Nationwide tests conducted by the Associated Press news outlet confirmed that Comcast Corp. is actively interfering with some of its high-speed Internet subscribers' attempts to share files online. The tests showed that the interference came more often with file uploads than downloads.
Comcast officials acknowledged to the AP that the company is using sophisticated methods to manage its network, but did not elaborate on the technology.
The interference, which is most noticed by users on peer-to-peer network sites, involves Comcast sending messages to participating PCs, making it appear that each computer is telling the other to stop communicating, reports state. This apparently is an aggressive attempt by Comcast to mange its network by preventing file-sharing traffic from using too much bandwidth and affecting other customers.

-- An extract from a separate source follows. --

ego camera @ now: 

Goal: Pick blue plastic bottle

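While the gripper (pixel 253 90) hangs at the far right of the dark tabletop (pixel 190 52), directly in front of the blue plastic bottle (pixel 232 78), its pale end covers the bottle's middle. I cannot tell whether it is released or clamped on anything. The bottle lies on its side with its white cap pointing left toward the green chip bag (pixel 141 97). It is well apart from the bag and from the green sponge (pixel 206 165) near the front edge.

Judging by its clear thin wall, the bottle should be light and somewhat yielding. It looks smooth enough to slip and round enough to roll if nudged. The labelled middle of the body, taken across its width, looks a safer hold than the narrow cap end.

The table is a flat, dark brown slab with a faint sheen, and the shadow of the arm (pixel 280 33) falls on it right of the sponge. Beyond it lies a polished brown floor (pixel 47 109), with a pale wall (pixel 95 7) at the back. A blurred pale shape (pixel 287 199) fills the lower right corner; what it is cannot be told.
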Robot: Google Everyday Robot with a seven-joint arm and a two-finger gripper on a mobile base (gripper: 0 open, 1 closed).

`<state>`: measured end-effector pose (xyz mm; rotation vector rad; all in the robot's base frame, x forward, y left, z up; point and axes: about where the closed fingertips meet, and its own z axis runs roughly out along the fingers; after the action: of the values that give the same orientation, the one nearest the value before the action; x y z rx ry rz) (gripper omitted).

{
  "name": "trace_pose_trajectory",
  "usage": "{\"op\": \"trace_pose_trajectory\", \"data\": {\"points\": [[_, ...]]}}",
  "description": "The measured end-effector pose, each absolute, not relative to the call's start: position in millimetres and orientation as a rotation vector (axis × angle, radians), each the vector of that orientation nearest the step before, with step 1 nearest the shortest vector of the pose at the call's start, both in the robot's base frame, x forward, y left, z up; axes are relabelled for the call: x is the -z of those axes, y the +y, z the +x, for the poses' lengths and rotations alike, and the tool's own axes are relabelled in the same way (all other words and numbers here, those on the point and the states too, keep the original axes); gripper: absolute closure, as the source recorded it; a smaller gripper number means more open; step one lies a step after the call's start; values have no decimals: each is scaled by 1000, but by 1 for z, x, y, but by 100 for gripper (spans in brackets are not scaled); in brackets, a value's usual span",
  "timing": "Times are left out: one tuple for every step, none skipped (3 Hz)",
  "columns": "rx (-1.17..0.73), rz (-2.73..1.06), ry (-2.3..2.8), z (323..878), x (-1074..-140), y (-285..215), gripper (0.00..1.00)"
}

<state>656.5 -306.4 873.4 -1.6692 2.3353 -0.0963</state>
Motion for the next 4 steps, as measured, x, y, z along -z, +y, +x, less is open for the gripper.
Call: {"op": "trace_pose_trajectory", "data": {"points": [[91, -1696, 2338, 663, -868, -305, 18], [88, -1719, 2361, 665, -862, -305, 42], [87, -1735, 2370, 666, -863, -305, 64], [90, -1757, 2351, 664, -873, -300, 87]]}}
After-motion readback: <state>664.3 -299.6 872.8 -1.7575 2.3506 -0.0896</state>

Though industry insiders agree that Comcast probably is acting within its legal rights, they have expressed concern about the precedent Comcast's actions could set, since other ISPs could follow suit and essentially force customers to search for providers that allow peer-to-peer file sharing. The technology being used by Comcast, the nation's largest cable company and No. 2 Internet-service provider, could cripple several peer-to-peer, file-sharing networks - including BitTorrent, eDonkey and Gnutella - if it were adopted by other ISPs.
Peer-to-peer sites account for 50 percent to 90 percent of all Internet traffic, according to a recent survey by ipoque GmbH, a German vendor of traffic-management equipment.